REQUIRED ACTION ::
The line with "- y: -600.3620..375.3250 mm", the line with "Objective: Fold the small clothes", and all lines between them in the material below: return these exactly, and no others.

── EXCERPTED RECORDS ──

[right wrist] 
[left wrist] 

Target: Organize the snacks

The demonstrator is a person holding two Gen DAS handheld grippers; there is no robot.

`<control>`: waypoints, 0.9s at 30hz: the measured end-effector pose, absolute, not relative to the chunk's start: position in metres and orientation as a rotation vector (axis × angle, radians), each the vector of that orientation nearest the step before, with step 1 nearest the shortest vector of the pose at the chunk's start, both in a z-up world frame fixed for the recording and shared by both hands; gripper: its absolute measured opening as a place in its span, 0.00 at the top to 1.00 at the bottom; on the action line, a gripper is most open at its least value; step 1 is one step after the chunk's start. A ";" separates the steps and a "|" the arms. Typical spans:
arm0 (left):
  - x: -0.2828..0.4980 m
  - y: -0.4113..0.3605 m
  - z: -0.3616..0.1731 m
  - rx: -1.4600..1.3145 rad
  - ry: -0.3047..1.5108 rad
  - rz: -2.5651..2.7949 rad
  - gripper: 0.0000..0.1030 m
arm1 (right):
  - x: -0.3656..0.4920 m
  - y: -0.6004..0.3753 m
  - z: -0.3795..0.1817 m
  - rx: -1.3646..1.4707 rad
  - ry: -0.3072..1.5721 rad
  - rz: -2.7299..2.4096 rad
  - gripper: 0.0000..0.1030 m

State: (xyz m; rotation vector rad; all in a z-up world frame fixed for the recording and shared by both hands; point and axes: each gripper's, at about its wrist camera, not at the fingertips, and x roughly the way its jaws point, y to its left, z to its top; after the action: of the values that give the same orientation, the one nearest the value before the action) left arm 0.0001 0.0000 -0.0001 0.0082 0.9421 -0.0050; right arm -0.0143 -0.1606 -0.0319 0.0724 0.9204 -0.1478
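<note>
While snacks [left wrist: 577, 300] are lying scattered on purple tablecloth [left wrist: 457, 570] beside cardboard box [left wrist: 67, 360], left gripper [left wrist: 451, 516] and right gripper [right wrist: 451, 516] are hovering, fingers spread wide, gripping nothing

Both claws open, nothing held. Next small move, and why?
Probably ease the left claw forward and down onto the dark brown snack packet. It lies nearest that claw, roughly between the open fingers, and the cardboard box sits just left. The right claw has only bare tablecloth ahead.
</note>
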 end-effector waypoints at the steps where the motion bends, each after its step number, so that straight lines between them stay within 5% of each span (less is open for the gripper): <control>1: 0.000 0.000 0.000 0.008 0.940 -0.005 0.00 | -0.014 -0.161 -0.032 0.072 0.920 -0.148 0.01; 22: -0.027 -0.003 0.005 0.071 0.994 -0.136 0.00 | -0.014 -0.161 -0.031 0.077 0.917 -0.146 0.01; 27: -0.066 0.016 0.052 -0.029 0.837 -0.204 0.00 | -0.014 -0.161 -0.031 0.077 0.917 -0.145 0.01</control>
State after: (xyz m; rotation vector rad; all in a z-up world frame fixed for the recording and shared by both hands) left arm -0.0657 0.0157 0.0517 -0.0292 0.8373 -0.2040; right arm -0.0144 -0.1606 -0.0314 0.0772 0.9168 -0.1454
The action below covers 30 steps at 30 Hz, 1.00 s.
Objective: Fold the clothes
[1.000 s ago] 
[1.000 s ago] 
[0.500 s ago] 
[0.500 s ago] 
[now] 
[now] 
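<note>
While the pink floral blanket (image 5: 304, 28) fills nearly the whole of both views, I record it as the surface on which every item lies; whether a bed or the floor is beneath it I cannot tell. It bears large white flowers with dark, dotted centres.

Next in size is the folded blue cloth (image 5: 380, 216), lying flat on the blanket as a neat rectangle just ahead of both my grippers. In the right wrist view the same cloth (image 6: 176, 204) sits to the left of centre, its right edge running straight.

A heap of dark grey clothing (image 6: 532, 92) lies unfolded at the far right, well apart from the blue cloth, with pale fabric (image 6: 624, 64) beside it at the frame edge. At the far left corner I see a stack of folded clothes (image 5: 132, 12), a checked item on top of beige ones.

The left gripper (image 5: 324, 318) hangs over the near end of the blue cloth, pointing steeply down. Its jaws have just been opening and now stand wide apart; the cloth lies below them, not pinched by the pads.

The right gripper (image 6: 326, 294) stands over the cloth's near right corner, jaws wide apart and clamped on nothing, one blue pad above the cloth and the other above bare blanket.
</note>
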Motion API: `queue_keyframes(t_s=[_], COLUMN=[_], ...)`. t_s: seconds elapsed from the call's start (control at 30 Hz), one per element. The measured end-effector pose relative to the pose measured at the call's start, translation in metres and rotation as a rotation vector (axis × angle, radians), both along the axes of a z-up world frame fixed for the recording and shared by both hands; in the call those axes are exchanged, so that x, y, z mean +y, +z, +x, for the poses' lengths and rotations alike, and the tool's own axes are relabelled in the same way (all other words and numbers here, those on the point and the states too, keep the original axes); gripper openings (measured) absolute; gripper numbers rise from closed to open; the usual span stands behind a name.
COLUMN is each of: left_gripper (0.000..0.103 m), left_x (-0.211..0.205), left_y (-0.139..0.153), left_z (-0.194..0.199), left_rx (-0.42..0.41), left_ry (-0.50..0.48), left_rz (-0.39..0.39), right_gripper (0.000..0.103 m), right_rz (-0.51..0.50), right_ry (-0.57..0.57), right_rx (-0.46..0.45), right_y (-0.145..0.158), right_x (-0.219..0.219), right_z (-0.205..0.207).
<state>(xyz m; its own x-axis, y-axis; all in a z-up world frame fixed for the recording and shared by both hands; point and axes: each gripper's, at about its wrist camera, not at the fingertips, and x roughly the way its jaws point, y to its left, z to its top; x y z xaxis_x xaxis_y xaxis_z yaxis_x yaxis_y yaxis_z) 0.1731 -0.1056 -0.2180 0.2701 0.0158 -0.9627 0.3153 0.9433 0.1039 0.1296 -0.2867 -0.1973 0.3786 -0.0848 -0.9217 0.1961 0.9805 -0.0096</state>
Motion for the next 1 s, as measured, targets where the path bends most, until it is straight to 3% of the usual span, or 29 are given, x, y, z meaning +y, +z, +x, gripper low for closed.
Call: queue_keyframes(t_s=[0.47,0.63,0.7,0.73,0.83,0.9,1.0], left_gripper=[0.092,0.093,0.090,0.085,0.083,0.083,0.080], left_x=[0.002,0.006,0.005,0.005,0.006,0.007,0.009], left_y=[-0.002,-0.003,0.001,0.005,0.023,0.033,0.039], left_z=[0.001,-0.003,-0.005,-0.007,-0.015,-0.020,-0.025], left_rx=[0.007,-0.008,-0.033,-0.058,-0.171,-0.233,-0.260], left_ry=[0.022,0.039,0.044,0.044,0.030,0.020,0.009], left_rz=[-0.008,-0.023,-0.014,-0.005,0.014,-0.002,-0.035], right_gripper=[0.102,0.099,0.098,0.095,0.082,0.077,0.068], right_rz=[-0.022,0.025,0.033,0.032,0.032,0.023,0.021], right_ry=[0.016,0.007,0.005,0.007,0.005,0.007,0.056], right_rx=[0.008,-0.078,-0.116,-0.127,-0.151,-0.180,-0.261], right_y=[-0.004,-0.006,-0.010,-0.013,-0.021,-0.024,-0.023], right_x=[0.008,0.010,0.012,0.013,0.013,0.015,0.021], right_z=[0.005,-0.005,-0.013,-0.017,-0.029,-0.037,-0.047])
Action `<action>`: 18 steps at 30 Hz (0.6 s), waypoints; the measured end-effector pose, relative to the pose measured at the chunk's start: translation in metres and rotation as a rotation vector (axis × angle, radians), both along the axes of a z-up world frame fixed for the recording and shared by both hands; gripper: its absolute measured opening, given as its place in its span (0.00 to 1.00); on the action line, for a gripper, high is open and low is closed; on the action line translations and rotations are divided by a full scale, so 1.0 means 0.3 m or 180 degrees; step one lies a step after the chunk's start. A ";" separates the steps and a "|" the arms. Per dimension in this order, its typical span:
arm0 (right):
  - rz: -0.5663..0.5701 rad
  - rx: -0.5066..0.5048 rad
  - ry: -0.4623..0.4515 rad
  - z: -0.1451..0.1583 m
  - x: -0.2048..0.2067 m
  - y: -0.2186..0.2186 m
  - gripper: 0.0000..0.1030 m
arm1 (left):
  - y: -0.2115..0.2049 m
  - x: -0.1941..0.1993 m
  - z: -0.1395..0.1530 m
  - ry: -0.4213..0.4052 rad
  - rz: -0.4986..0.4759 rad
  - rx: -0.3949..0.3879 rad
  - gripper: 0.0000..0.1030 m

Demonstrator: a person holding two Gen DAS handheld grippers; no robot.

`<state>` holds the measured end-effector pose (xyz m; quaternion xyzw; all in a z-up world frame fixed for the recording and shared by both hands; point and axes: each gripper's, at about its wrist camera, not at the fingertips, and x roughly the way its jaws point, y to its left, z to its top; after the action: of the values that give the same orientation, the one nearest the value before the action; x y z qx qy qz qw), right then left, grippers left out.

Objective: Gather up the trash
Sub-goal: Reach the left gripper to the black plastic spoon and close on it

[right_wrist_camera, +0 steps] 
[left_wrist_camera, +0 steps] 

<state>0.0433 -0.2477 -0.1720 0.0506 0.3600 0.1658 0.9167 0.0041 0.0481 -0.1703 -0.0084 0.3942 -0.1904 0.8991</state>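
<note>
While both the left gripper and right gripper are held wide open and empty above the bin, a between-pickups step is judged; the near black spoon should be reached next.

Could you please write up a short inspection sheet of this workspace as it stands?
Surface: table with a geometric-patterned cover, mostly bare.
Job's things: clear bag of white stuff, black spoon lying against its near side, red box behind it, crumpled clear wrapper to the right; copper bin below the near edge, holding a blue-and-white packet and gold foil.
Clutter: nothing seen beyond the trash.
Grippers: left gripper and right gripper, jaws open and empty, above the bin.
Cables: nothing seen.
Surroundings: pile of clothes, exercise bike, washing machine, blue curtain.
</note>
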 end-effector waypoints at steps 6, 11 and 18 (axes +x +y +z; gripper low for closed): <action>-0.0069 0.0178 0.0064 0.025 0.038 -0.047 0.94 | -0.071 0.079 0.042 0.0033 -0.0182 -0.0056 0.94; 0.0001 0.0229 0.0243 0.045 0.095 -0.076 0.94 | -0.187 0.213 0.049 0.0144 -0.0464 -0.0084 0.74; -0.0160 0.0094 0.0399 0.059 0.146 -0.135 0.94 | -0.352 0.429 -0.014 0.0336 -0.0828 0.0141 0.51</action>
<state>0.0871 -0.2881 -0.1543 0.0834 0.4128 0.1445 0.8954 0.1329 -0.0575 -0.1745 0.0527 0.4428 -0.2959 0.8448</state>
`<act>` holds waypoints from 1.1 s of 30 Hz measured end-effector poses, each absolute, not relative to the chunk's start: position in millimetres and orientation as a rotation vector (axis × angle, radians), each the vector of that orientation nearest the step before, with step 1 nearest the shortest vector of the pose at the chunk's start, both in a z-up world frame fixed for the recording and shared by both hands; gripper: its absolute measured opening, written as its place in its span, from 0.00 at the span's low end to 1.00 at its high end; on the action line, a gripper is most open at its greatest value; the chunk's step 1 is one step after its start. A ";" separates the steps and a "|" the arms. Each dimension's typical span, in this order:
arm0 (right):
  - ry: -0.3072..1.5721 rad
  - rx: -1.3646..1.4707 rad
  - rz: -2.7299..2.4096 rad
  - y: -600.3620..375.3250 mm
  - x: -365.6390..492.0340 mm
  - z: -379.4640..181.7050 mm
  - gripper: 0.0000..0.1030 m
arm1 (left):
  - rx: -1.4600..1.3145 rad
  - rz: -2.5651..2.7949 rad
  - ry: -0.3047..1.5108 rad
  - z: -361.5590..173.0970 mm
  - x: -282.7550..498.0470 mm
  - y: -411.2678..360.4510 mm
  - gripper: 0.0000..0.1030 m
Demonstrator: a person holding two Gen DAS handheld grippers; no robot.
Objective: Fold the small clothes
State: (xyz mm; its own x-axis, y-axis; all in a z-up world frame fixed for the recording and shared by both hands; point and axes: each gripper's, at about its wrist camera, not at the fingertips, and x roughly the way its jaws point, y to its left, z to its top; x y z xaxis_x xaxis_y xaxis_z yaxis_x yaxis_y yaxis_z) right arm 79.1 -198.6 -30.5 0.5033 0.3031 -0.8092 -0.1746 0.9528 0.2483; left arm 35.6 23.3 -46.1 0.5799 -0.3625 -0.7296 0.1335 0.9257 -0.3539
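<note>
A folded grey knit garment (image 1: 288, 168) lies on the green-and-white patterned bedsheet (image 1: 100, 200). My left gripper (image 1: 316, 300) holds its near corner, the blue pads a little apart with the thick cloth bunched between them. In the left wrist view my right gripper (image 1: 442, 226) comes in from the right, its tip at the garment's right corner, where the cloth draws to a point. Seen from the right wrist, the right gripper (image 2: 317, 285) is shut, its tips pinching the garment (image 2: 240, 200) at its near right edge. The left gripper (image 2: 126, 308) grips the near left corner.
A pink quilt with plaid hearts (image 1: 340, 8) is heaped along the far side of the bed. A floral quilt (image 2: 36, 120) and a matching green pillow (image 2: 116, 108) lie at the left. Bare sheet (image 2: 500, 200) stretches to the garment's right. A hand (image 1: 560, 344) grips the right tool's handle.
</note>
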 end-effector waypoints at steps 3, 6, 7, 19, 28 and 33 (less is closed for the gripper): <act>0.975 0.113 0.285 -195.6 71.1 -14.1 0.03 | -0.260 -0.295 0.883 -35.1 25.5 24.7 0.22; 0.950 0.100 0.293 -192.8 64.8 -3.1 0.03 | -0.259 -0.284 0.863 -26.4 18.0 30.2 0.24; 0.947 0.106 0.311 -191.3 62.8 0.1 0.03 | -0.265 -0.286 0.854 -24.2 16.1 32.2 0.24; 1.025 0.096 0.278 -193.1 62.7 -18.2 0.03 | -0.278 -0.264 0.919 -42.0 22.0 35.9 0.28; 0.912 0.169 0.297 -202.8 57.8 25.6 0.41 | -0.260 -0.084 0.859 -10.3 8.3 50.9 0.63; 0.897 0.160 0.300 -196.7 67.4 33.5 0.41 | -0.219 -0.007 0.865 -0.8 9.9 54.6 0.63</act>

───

OUTPUT BELOW ::
  - y: -600.3620..375.3250 mm
  - x: -365.6390..492.0340 mm
  - z: -379.4640..181.7050 mm
  - gripper: 0.0000..0.1030 m
arm1 (left):
  - rx: -1.4600..1.3145 rad
  - rz: -2.5651..2.7949 rad
  - ry: -0.3047..1.5108 rad
  - z: -361.5590..173.0970 mm
  - x: -282.7550..498.0470 mm
  - y: -411.2678..360.4510 mm
  - gripper: 0.0000..0.1030 m
Demonstrator: a person holding two Gen DAS handheld grippers; no robot.
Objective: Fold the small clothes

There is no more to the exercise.